Market soundings, as defined in the Market Abuse Regulation No.596/2014, were taken in respect of the Offer with the result that certain persons became aware of inside information, as permitted by the Market Abuse Regulation No.596/2014. That inside information is set out in this announcement. Therefore, those persons that received inside information in a market sounding are no longer in possession of inside information relating to Bioquell and Ecolab and their respective securities.

PART A - Director shareholder irrevocable undertakings

Name   Number of Ordinary Shares   % of Ordinary Shares in issue   Number of Ordinary Shares under Bioquell Share Schemes
Michael Roller 150,106 0.67 -
Michael Roller (SIPP) 9,623 0.04 -
Michael Roller (PSP nil cost options) - - 90,000
Michael Roller (ESOP) - - 159,000
Simon Constantine 153,500 0.69
Jay LeCoque (PSP restricted stock award) (1) - 1.49 333,000
Ian Johnson (PSP nil cost options) - - 667,000
TOTAL 313,229 2.89 1,249,000

Note:

(1) The restrictions under Jay LeCoque’s PSP restricted stock award do not prevent him from voting in favour of the Scheme at the Court Meeting or the resolutions to be proposed at the General Meeting.

The undertakings listed in this Part A cease to be binding if:

  • the Scheme Document is not published within 28 days of the date of this announcement (or within such longer period as the Panel may agree); or
  • the Offer is withdrawn on or before 31 March 2019, except in circumstances where:
    • the Offer is withdrawn or lapses as a result of Ecolab Offeror exercising its right to implement the Offer by way of a Takeover Offer rather than by way of a Scheme; or
    • a new, revised or replacement scheme of arrangement pursuant to Part 26 of the Companies Act or takeover offer (within the meaning of section 974 of the Companies Act) is or has been announced by Ecolab Offeror, in accordance with Rule 2.7 of the Takeover Code, within 10 Business Days after any such lapse or renewal.
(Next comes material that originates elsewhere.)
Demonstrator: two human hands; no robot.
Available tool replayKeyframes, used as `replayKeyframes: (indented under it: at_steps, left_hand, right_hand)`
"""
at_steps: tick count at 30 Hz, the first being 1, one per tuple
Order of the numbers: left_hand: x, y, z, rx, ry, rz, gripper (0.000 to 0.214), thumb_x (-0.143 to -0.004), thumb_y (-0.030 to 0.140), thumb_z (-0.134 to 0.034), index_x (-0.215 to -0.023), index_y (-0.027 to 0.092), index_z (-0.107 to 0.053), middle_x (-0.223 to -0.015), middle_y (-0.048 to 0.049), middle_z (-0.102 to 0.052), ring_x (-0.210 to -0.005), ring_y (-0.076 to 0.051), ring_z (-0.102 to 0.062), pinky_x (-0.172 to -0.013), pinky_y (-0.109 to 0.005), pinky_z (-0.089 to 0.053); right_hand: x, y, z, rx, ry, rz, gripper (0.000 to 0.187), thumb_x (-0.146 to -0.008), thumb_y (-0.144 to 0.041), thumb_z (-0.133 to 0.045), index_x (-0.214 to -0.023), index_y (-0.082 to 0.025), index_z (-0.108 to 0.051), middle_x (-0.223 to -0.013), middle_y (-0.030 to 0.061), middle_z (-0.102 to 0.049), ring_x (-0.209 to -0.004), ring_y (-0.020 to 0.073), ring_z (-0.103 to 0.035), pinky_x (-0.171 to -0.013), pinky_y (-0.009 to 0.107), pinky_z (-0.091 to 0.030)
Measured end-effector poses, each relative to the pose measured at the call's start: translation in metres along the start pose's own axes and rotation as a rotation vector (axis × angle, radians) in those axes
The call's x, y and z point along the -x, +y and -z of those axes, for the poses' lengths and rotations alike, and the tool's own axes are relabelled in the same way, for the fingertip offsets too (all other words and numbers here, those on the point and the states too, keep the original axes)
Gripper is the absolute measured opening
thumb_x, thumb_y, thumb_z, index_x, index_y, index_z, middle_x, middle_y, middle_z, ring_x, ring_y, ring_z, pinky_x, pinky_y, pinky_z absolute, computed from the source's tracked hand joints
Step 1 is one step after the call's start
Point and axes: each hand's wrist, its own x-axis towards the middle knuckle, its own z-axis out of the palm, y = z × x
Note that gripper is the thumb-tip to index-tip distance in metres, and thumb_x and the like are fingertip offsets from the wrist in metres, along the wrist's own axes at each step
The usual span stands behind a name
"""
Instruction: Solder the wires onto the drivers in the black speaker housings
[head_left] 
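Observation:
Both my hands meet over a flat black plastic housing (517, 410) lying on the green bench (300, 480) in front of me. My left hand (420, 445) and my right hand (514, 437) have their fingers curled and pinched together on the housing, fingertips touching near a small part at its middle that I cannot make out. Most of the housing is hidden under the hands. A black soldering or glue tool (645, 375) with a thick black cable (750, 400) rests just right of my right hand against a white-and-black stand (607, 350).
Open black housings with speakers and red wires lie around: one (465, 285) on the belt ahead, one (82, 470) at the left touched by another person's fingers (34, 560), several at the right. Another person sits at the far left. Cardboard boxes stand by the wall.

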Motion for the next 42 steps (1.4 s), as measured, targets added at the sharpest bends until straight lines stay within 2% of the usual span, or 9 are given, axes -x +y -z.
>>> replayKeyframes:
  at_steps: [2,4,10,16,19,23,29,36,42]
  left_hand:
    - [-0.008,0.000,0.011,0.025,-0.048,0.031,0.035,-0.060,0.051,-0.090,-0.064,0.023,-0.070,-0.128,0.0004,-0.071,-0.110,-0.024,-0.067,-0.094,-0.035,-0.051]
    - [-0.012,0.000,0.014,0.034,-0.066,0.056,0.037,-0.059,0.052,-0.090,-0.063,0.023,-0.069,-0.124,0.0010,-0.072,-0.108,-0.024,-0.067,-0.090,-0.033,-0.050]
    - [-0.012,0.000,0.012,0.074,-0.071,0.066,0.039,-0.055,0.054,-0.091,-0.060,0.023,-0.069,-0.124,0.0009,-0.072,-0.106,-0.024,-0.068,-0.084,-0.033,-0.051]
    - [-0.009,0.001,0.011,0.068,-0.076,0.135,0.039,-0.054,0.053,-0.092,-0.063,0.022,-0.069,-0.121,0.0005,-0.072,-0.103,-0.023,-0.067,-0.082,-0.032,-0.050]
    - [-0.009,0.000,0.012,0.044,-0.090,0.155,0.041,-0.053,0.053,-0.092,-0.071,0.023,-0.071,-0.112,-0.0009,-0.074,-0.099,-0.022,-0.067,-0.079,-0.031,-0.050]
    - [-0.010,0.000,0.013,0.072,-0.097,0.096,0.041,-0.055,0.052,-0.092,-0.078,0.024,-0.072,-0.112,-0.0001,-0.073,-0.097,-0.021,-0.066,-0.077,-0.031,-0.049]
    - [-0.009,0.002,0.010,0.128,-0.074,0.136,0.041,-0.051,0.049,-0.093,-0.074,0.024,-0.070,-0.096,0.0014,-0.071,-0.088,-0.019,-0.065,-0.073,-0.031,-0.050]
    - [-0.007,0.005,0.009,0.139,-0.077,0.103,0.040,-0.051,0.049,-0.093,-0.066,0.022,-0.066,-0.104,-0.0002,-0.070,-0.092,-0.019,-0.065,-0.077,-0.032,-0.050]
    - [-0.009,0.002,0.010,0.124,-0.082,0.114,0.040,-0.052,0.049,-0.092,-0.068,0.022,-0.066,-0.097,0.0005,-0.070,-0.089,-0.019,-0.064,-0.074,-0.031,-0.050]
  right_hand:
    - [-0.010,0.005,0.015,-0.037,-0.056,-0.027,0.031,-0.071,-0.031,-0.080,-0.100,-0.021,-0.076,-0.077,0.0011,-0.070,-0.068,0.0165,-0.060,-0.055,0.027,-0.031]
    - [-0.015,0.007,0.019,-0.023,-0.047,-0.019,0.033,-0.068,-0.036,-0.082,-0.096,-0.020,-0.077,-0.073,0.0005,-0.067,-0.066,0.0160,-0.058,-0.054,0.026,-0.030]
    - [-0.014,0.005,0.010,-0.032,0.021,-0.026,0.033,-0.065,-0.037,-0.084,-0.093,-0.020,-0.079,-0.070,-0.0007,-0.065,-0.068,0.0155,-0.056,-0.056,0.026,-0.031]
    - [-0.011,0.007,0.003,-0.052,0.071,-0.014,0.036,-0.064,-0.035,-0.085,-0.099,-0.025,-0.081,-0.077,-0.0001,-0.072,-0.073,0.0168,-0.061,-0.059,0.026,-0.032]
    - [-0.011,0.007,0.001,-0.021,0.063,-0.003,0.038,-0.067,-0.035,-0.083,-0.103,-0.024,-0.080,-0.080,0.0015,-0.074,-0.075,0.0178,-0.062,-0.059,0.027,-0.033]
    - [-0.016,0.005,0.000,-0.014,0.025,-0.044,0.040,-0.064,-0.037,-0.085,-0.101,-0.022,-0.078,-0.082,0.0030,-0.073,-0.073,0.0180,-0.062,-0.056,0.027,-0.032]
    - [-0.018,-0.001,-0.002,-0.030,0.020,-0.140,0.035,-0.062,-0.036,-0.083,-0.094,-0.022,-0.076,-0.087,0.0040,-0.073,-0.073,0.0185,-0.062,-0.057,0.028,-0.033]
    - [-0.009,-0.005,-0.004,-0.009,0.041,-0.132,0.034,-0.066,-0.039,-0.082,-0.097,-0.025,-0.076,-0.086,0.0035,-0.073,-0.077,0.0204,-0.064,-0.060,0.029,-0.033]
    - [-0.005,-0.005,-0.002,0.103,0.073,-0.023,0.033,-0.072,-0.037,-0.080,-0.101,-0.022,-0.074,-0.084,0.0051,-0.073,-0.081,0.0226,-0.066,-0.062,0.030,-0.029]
PART B - Non-director shareholder irrevocable undertakings

Name   Number of Ordinary Shares   % of Ordinary Shares in issue
Harwood Capital Nominees Limited 55,000 0.25
Oryx International Growth Fund Limited 1,500,000 6.71
North Atlantic Smaller Companies Investment Trust plc 4,750,000 21.25
Marlborough Nano-Cap Growth Fund 420,000 1.88
John Salkeld 1,064,674 4.76
Andrew Muir 1,246,000 5.57
Ann Muir 140,082 0.63
Susan Roller 13,381 0.06
Joanna Constantine 81,500 0.36
TOTAL 9,270,637 41.47

The undertakings listed in this Part B cease to be binding if:

  • the Scheme Document is not published within 28 days of the date of this announcement (or within such longer period as the Panel may agree); or
  • the Offer is withdrawn on or before 31 March 2019, except in circumstances where:
    • the Offer is withdrawn or lapses as a result of Ecolab Offeror exercising its right to implement the Offer by way of a Takeover Offer rather than by way of a Scheme; or
    • a new, revised or replacement scheme of arrangement pursuant to Part 26 of the Companies Act or takeover offer (within the meaning of section 974 of the Companies Act) is or has been announced by Ecolab Offeror, in accordance with Rule 2.7 of the Takeover Code, within 10 Business Days after any such lapse or renewal.

PART C - Letter of intent

Liontrust Asset Management has given a letter of intent to vote in favour of the Scheme at the Court Meeting and the resolutions to be proposed at the General Meeting in respect of 2,399,300 Ordinary Shares, representing approximately 10.73 per cent. of the Ordinary Shares in issue.

APPENDIX IV
DEFINITIONS

The following definitions apply throughout this announcement unless the context requires otherwise.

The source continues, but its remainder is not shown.